Directions for this task:
Reproduce the listing in full, pictures excluded.

-------- Supplied information

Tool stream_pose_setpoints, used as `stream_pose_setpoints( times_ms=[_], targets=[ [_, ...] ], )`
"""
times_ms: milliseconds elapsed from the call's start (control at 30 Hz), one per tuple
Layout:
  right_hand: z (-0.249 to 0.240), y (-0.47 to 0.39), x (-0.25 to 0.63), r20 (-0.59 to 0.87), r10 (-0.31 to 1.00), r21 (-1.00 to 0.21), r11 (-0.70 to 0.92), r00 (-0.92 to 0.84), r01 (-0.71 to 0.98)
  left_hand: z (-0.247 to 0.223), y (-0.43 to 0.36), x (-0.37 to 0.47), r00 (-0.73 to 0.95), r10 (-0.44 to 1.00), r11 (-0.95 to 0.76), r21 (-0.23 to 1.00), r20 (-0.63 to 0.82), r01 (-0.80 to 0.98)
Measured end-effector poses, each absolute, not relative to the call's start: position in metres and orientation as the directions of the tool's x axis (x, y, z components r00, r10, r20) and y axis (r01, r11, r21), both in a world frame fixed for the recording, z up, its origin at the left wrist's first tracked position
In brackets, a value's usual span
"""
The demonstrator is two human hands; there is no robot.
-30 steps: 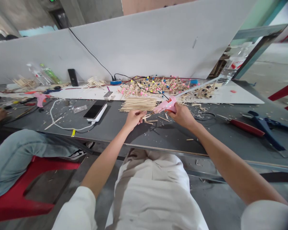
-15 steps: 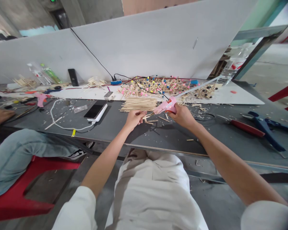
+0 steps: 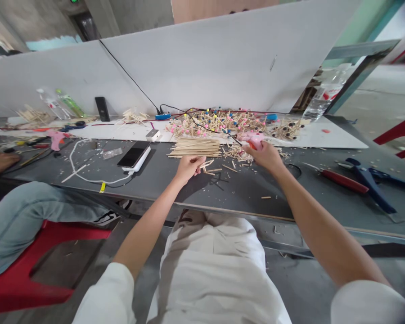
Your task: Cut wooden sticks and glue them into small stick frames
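Between the fingers of my left hand [image 3: 188,168] is a small piece made of wooden sticks [image 3: 206,164], held low over the table. My right hand [image 3: 267,156] is wrapped round a pink hot glue gun [image 3: 253,139], partly hidden by the fingers, above small stick scraps. Just behind my left hand lies a neat stack of thin wooden sticks [image 3: 195,147]. Beyond it spreads a heap of short sticks with coloured ball ends [image 3: 219,120]. A few cut sticks [image 3: 213,171] lie on the table beside my left hand.
A phone on a white power bank [image 3: 134,156] with a white cable lies left. Red-handled pliers [image 3: 344,180] and a blue-handled tool [image 3: 371,184] lie right. A water bottle [image 3: 327,94] stands at the back right. Another person's hand [image 3: 2,163] rests far left.
My right hand has moved the glue gun away from the stick piece, to the right and back toward the heap. My left hand has stayed in place with the stick piece.
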State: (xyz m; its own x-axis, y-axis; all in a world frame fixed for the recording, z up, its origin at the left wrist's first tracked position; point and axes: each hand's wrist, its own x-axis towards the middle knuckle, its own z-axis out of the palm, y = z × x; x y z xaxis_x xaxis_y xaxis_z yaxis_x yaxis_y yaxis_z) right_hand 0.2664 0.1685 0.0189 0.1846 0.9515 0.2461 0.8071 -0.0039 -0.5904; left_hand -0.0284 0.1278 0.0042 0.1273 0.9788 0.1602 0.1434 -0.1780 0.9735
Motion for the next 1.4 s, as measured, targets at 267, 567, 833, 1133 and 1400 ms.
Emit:
stream_pose_setpoints(
  times_ms=[267, 567, 833, 1133, 1400],
  targets=[
    [0.002, 0.196, 0.309, 0.194, 0.944, -0.435, -0.161, 0.267, 0.886, 0.007, 0.126, -0.027, 0.137, 0.979, -0.171, 0.977, 0.153, 0.130],
    [-0.003, 0.208, 0.307, 0.257, 0.917, -0.432, -0.175, 0.306, 0.885, 0.009, 0.124, -0.027, 0.158, 0.970, -0.205, 0.969, 0.183, 0.136],
    [-0.003, 0.200, 0.308, 0.387, 0.897, -0.377, -0.057, 0.213, 0.924, 0.006, 0.127, -0.028, 0.153, 0.975, -0.182, 0.975, 0.162, 0.129],
    [0.021, 0.160, 0.267, 0.460, 0.888, -0.420, 0.226, -0.008, 0.879, 0.007, 0.126, -0.028, 0.147, 0.977, -0.172, 0.980, 0.156, 0.100],
    [0.013, 0.135, 0.226, 0.151, 0.930, -0.365, 0.366, -0.334, 0.856, 0.006, 0.126, -0.030, 0.141, 0.976, -0.184, 0.977, 0.169, 0.105]
  ],
)
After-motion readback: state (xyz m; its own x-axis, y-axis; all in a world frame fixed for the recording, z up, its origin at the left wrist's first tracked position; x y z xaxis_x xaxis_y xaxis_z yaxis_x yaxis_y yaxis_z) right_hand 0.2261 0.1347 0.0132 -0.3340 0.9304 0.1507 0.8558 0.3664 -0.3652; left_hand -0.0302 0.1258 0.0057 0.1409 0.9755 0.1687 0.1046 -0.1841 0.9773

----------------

Written response:
Tool stream_pose_setpoints, used as `stream_pose_setpoints( times_ms=[_], targets=[ [_, ...] ], )`
"""
times_ms: milliseconds elapsed from the call's start (control at 30 Hz), one per tuple
Layout:
  right_hand: z (-0.249 to 0.240), y (-0.47 to 0.39), x (-0.25 to 0.63), r20 (-0.59 to 0.87), r10 (-0.31 to 1.00), r21 (-1.00 to 0.21), r11 (-0.70 to 0.92), r00 (-0.92 to 0.84), r01 (-0.71 to 0.98)
  left_hand: z (-0.247 to 0.223), y (-0.43 to 0.36), x (-0.37 to 0.47), r00 (-0.73 to 0.95), r10 (-0.44 to 1.00), r11 (-0.95 to 0.76), r21 (-0.23 to 1.00), r20 (-0.63 to 0.82), r01 (-0.80 to 0.98)
Measured end-effector poses, each absolute, not relative to the call's start: position in metres and orientation as the directions of the tool's x axis (x, y, z components r00, r10, r20) and y axis (r01, r11, r21), both in a world frame fixed for the recording, z up, its origin at the left wrist's first tracked position
In brackets, a value's usual span
"""
The demonstrator is two human hands; there is no robot.
-30 steps: 
-15 steps: 
+0 steps: 
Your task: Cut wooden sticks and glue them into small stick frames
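Between the fingers of my left hand [image 3: 188,168] is a small piece made of wooden sticks [image 3: 206,164], held low over the table. My right hand [image 3: 267,156] is wrapped round a pink hot glue gun [image 3: 253,139], partly hidden by the fingers, above small stick scraps. Just behind my left hand lies a neat stack of thin wooden sticks [image 3: 195,147]. Beyond it spreads a heap of short sticks with coloured ball ends [image 3: 219,120]. A few cut sticks [image 3: 213,171] lie on the table beside my left hand.
A phone on a white power bank [image 3: 134,156] with a white cable lies left. Red-handled pliers [image 3: 344,180] and a blue-handled tool [image 3: 371,184] lie right. A water bottle [image 3: 327,94] stands at the back right. Another person's hand [image 3: 2,163] rests far left.
My right hand has moved the glue gun away from the stick piece, to the right and back toward the heap. My left hand has stayed in place with the stick piece.
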State: (xyz m; its own x-axis, y-axis; all in a world frame fixed for the recording, z up, its origin at the left wrist's first tracked position; point and axes: each hand's wrist, its own x-axis towards the middle knuckle, its own z-axis out of the palm, y = z × x; x y z xaxis_x xaxis_y xaxis_z yaxis_x yaxis_y yaxis_z) right_hand 0.2664 0.1685 0.0189 0.1846 0.9515 0.2461 0.8071 -0.0039 -0.5904; left_hand -0.0284 0.1278 0.0042 0.1273 0.9788 0.1602 0.1434 -0.1780 0.9735
Motion for the next 1.4 s, as measured, targets at 267, 567, 833, 1133 and 1400 ms.
Emit:
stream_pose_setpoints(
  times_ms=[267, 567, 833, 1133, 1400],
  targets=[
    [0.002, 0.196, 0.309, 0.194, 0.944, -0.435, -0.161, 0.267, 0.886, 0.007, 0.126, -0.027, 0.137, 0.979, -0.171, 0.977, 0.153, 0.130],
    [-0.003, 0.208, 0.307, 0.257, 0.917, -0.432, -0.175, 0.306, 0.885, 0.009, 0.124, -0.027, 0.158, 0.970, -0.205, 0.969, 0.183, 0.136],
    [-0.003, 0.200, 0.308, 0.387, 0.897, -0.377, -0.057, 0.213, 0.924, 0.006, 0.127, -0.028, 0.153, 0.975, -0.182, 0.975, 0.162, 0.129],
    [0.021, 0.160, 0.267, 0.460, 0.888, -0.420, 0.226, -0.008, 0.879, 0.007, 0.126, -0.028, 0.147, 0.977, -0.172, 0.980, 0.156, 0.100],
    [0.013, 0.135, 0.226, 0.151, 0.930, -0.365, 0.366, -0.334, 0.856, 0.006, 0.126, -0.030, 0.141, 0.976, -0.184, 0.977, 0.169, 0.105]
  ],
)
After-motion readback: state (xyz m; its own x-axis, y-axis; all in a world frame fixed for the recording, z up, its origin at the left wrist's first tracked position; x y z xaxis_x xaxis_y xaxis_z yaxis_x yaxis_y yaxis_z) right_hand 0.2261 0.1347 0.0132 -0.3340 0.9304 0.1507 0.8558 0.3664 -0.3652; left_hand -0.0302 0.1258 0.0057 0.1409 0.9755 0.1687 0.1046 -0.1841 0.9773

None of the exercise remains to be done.